Changing the subject, there was a tin chapel called St Ethelreda's Mission Church in Moor End Lane, Erdington. It was opened just prior to the first world war, and, as a child, I vaguely remember it prior to demolition in the 1950s. The site remained vacant for many years until a modern house was built.
 
We've had a couple of suggestions from our members but have discounted these. I wondered if it was a chapel shown at the corner of Louise Road/Victoria Road on the 1913 OS map, but the angle's wrong and the building facing it in the distance looks too far away.
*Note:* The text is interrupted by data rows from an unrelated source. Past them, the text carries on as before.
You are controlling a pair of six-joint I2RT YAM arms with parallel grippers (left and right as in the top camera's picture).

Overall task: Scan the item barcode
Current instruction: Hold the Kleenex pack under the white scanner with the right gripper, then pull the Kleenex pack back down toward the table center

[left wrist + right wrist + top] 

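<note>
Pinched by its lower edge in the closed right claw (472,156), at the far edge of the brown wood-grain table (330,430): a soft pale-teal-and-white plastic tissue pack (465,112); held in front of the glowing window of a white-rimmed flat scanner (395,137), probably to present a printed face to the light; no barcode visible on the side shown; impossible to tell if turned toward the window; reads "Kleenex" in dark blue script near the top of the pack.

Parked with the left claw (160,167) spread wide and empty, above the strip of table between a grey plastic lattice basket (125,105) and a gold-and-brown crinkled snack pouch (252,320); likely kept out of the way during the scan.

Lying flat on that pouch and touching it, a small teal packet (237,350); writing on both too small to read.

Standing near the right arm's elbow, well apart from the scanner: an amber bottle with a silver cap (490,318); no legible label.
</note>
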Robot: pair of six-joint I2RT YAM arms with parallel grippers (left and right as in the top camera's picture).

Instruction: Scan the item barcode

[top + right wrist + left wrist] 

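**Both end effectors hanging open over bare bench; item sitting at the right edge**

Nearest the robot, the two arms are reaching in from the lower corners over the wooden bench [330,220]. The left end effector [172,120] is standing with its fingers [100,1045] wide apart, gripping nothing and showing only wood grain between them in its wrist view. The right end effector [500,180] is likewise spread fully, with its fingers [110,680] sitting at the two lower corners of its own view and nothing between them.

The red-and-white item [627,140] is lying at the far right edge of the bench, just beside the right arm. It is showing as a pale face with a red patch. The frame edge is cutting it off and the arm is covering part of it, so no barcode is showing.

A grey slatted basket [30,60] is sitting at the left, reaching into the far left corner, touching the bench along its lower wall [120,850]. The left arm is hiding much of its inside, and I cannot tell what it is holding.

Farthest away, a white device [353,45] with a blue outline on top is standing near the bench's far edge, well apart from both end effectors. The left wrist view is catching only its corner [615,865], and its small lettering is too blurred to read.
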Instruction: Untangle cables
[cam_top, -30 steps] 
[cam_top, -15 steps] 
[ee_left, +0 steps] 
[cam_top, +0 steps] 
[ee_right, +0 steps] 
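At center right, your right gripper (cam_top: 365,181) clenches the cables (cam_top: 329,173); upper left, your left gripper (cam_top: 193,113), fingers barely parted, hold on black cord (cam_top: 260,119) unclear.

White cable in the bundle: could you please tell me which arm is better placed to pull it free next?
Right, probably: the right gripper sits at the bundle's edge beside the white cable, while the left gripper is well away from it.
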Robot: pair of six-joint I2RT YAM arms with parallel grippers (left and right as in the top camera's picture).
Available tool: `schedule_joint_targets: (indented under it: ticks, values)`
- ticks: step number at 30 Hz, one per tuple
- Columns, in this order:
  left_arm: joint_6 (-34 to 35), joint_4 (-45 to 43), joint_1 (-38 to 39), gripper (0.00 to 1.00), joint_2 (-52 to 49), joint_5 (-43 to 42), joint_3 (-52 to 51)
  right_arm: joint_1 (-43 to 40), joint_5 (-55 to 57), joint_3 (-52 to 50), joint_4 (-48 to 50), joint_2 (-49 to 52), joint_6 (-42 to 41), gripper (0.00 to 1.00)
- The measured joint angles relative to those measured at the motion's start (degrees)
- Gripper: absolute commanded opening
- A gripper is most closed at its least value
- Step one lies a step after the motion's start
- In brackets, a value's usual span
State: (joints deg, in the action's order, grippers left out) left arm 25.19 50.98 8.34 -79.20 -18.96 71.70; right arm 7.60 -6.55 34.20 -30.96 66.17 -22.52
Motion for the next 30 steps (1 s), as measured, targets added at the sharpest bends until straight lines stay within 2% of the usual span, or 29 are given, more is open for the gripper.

I forwarded it to Midland Ancestors and they could put it in their next issue (December) but asked if it was OK to publish and whether it's possible to have a higher resolution copy. I found a very similar building online but unfortunately it was in Alabama!
 
Thanks - we had that suggestion as well. We discounted that chapel in post 28. As you say orientation to road is wrong.
We did wonder if it was just a photo of one of the firm's chapels as it had their name on it. The word Handsworth just as a reference that they had built similar churches there.
 
There was a tin tabernacle on Rookery Road Handsworth before the Methodist Church at 321 Rookery Road was built. I'm not sure if the tabernacle is the building alongside, to the right, shown in this c1920s photo or if this was a later schoolroom, but that smaller building is no longer there today.